**EXERCISE GOAL:** Exactly as written, copy the lines that run from the start of the data below to the line containing "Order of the", both ends included.

**RECORDED INFORMATION:**
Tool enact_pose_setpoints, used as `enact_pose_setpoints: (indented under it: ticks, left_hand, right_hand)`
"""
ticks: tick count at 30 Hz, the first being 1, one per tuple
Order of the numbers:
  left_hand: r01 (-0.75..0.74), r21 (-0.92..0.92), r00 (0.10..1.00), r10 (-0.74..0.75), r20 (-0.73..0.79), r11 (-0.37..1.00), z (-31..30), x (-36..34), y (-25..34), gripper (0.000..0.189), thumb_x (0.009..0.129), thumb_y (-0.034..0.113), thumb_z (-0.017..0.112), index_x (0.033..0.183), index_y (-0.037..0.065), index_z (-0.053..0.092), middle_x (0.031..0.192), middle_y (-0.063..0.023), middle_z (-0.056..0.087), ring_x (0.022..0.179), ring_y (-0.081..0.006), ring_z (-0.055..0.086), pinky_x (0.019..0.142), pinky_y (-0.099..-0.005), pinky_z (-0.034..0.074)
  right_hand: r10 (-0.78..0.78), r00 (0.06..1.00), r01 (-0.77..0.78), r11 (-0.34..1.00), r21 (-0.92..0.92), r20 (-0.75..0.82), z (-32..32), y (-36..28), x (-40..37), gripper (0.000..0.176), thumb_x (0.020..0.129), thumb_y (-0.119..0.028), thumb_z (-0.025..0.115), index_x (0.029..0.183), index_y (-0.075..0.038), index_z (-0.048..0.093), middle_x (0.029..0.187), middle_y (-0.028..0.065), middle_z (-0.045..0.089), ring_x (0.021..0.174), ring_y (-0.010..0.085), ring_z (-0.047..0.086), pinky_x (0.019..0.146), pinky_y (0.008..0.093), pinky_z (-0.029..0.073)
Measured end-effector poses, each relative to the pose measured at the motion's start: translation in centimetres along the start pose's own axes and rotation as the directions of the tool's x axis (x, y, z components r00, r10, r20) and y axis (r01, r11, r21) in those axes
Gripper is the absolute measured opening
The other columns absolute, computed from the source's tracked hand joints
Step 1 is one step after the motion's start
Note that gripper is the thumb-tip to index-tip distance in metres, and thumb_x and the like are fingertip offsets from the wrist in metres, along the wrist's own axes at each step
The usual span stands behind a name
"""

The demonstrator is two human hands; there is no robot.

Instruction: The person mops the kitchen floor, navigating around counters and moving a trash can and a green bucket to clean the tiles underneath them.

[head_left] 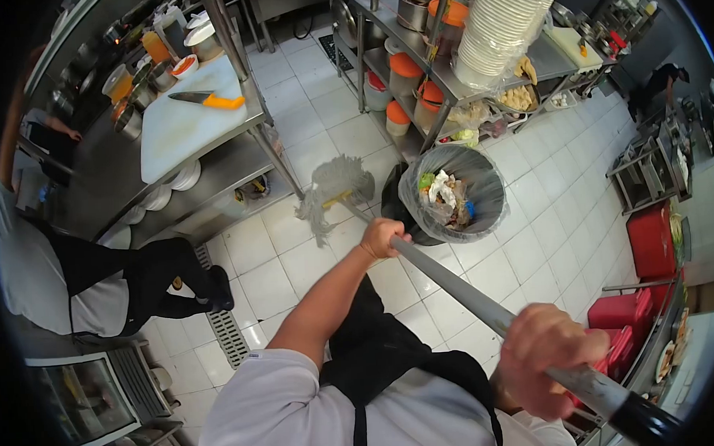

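Note:
A string mop with a long grey handle (455, 285) runs across my body from lower right to upper left. My left hand (383, 238) is wrapped round the lower part of the handle. Near the handle's black top end, my right hand (550, 358) is closed round it, slightly blurred. The mop's grey head (335, 188) lies spread on the white tiled floor, beside the leg of a steel table. Just right of the mop head stands a bin (495, 181) lined with a clear bag, with food scraps and paper inside.
A cutting board (170, 131) with an orange-handled knife (208, 99) lies on the left steel table. At left stands a person in a black apron (96, 274). Shelves with orange-lidded tubs (404, 65) stand behind the bin. A floor drain (228, 340) and red containers (653, 242) flank me.

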State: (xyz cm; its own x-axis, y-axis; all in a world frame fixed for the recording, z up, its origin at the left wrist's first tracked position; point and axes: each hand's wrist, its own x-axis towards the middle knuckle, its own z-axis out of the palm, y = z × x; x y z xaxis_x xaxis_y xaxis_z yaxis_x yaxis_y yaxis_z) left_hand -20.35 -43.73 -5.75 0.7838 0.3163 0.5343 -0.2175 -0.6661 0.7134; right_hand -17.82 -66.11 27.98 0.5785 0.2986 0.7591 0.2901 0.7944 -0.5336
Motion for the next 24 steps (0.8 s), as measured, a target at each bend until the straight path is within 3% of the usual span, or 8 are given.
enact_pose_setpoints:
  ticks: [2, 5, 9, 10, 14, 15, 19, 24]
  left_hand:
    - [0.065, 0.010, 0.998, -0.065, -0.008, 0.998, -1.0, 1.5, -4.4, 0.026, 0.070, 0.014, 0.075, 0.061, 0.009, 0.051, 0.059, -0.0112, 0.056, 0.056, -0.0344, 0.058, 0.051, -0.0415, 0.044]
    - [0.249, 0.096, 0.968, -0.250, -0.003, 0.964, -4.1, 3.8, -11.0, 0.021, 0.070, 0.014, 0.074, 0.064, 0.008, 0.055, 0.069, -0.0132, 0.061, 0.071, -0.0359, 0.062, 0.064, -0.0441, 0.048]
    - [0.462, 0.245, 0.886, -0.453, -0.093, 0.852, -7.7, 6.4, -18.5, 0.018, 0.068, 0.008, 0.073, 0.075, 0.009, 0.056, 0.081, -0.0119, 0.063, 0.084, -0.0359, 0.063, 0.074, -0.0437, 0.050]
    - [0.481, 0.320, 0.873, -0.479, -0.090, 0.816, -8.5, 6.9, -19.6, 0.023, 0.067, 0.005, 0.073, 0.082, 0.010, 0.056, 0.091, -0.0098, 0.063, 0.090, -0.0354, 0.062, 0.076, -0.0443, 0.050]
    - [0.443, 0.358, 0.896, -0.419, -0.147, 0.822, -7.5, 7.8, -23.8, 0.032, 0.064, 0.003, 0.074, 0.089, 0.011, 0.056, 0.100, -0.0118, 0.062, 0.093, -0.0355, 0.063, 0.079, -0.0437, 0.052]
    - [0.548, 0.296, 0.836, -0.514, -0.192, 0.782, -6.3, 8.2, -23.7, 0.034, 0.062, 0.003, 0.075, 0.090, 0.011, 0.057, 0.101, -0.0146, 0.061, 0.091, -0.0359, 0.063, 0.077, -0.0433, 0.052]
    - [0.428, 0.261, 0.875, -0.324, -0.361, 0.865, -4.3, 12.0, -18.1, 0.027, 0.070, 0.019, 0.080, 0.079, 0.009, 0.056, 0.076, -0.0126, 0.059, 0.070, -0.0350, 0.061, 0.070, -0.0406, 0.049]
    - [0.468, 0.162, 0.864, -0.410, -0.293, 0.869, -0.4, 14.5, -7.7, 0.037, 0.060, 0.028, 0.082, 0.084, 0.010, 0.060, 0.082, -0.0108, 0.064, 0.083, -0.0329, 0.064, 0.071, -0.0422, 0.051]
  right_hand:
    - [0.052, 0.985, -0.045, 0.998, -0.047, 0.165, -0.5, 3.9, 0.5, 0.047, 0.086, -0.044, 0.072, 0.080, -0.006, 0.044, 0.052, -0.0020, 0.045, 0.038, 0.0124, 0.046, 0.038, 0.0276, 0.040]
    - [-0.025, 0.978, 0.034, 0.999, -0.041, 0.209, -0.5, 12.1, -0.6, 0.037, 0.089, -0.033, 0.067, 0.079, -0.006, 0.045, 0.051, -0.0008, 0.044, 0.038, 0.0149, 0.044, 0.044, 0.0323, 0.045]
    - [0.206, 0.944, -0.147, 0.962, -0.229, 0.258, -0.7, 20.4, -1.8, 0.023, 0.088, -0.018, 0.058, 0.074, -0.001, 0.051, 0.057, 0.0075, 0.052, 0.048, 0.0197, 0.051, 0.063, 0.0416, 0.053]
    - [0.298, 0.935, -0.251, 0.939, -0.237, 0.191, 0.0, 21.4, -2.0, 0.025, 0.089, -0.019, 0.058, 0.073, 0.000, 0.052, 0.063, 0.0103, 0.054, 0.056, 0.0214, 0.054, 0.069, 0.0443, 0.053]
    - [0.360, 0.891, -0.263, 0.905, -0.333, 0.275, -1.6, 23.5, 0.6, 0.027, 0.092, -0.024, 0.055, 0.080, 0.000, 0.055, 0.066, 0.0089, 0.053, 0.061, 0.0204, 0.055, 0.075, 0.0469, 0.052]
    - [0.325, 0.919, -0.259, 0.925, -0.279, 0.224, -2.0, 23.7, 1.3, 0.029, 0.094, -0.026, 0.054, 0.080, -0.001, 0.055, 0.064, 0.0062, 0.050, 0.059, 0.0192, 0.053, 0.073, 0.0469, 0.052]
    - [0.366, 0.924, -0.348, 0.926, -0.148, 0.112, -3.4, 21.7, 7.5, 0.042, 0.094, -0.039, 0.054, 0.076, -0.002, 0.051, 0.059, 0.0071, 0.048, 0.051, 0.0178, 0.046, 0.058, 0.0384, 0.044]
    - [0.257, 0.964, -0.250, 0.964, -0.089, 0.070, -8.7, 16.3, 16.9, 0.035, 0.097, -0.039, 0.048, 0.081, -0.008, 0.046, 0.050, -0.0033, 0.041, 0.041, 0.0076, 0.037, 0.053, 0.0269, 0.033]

**PROBLEM SOLUTION:**
Tool enact_pose_setpoints, used as `enact_pose_setpoints: (indented under it: ticks, left_hand, right_hand)`
"""
ticks: tick count at 30 Hz, the first being 1, one per tuple
Order of the numbers:

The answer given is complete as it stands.